2020年3月31日

堤防全体覆う工事に 千曲川 決壊現場付近の左右両岸約8キロ区間

 国土交通省千曲川河川事務所(長野市)は30日、昨年の台風19号災害による長野市の決壊現場付近の千曲川左右両岸約8キロ区間で、堤防全体を水が浸透しにくい素材やコンクリートで覆う方針を明らかにした。約70メートルに及んだ決壊は、堤防を越えた水流により堤防の住宅地側が削られ、水圧に耐えきれなくなったのが主な原因とされる。新たな「被覆(ひふく)型」堤防の工事により、仮に越水した場合でも決壊がしにくくなるとしている。
 30日夜、長野市内で開いた長沼地区復興対策企画委員会で説明した。対象は長野市と須坂市を結ぶ村山橋から川幅が狭くなる中野市立ケ花付近までの左岸(長野市側)約7・5キロ、右岸(須坂市、上高井郡小布施町側)約8・5キロの区間。特に決壊箇所の上下流500メートル区間の堤防は5月末までに、川側と住宅地側ののり面をコンクリートブロックで覆い、優先的に工事を進めるとした。
 国と流域自治体が2027年度までに取り組む「緊急治水対策プロジェクト」では、堤防の上部や住宅地側ののり面下を強化する「危機管理型ハード対策」を実施するとの方針を示し、堤防の住宅地側のり面の多くは盛り土が露出する構造の予定だった。

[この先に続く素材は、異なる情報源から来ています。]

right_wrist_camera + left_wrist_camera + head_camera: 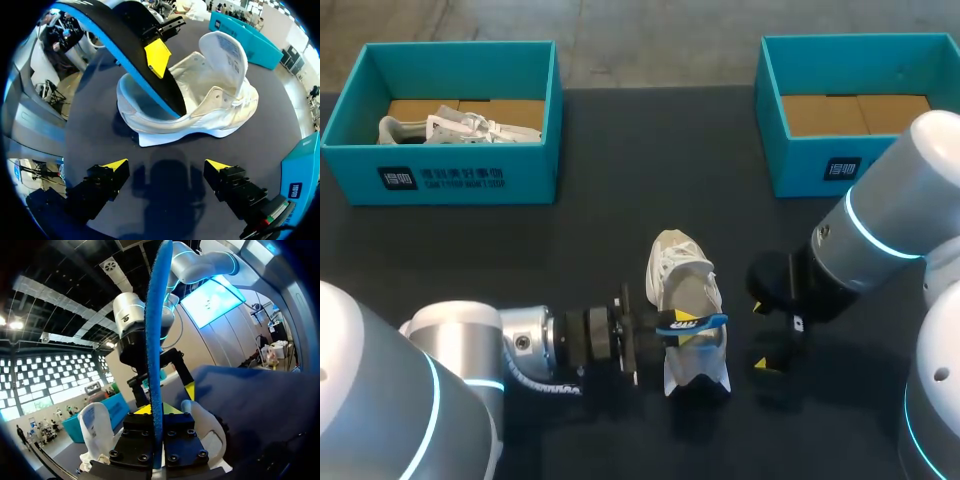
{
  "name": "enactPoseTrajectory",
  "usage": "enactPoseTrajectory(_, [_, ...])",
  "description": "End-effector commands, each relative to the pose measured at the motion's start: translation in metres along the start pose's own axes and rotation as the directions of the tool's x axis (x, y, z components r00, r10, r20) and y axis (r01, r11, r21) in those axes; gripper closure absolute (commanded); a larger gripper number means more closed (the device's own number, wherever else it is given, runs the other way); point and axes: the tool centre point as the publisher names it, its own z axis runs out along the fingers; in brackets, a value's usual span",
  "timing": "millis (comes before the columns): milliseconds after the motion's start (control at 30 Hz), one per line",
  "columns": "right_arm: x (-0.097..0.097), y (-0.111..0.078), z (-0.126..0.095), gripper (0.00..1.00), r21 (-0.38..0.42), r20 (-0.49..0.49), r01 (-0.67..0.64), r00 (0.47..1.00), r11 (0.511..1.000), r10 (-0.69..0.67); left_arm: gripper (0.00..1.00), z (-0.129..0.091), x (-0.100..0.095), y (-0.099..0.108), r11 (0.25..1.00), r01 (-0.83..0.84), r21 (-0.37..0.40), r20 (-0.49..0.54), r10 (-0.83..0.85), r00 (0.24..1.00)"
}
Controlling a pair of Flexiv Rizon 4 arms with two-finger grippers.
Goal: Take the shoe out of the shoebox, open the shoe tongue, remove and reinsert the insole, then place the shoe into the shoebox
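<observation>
Left tool (pixel 158 409) pinches the insole (pixel 156 330), judged thin, light and floppy; best gripped near its end. Right tool (pixel 166 165) wide, empty.

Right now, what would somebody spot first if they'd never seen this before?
The white shoe in the middle of the dark table, with a blue-edged insole sticking up out of it, pinched by the left claw. The right claw hangs open beside the shoe, and another white shoe lies in the left teal box at the back.
</observation>
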Motion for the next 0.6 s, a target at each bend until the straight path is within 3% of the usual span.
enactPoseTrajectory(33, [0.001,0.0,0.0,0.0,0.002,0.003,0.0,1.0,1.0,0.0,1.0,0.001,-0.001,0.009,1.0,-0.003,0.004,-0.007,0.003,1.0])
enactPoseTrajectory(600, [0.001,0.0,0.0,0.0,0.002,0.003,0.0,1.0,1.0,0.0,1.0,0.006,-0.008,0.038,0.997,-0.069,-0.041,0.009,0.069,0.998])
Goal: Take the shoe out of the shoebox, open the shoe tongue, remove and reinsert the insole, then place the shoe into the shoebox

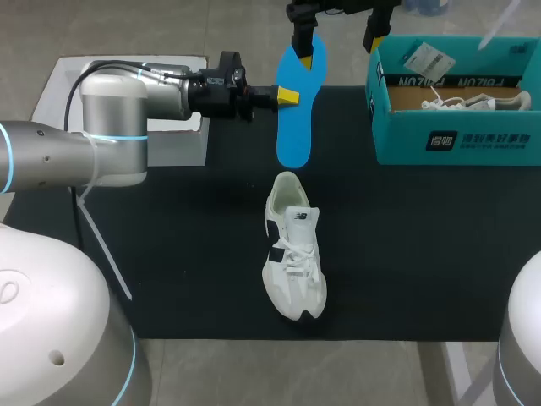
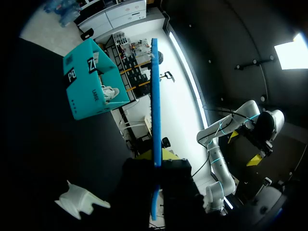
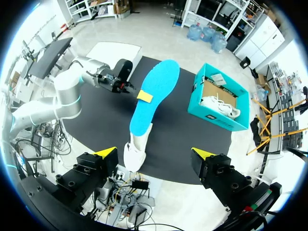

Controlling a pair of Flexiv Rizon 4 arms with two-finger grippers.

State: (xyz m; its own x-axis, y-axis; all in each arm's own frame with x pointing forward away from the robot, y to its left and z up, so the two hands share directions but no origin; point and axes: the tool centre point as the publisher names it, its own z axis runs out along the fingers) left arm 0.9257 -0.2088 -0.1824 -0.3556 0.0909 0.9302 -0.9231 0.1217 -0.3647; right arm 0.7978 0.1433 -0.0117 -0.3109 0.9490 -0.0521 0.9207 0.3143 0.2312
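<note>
So the blue insole [image 1: 294,139] is out of the shoe and up in the air, pinched at one long edge by the left gripper [image 1: 287,95]. Its yellow tips are clamped on either side of the foam, so it's closed on it, and nothing else is holding the insole. In the left wrist view you see the insole dead edge-on, a thin blue strip running straight out between the fingers. From the head camera its flat face is showing, and its near end hangs right around the heel of the shoe [image 1: 293,254]. Whether it's actually touching the shoe, I can't tell.

The shoe is white with dark side patches. It's sitting upright on its sole in the middle of the black mat [image 1: 186,254], with the heel opening toward the insole and the toe pointing back at the robot. Laces are still in.

The right gripper [image 1: 338,41] is up over the far end of the insole. Its fingers are spread wide with nothing between them, and the right wrist view looks down between the two yellow tips at the insole and shoe well below.

Off at the far right corner of the mat is the teal shoebox [image 1: 456,144]. It's open, with a second white shoe [image 1: 469,103] lying inside on its side.
</note>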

 国交省が設置した大学教授らによる技術検討会が25日の会合で、川幅が狭くなる手前の区間などには、被覆型の堤防を取り入れる方向性が示されたという。
 長沼地区復興対策企画委の柳見沢(やなみさわ)宏委員長は、堤防の住宅地側の補強は地元が求めてきた内容だ―と評価。「今後は工事の実施時期や内容を確認したい」とした。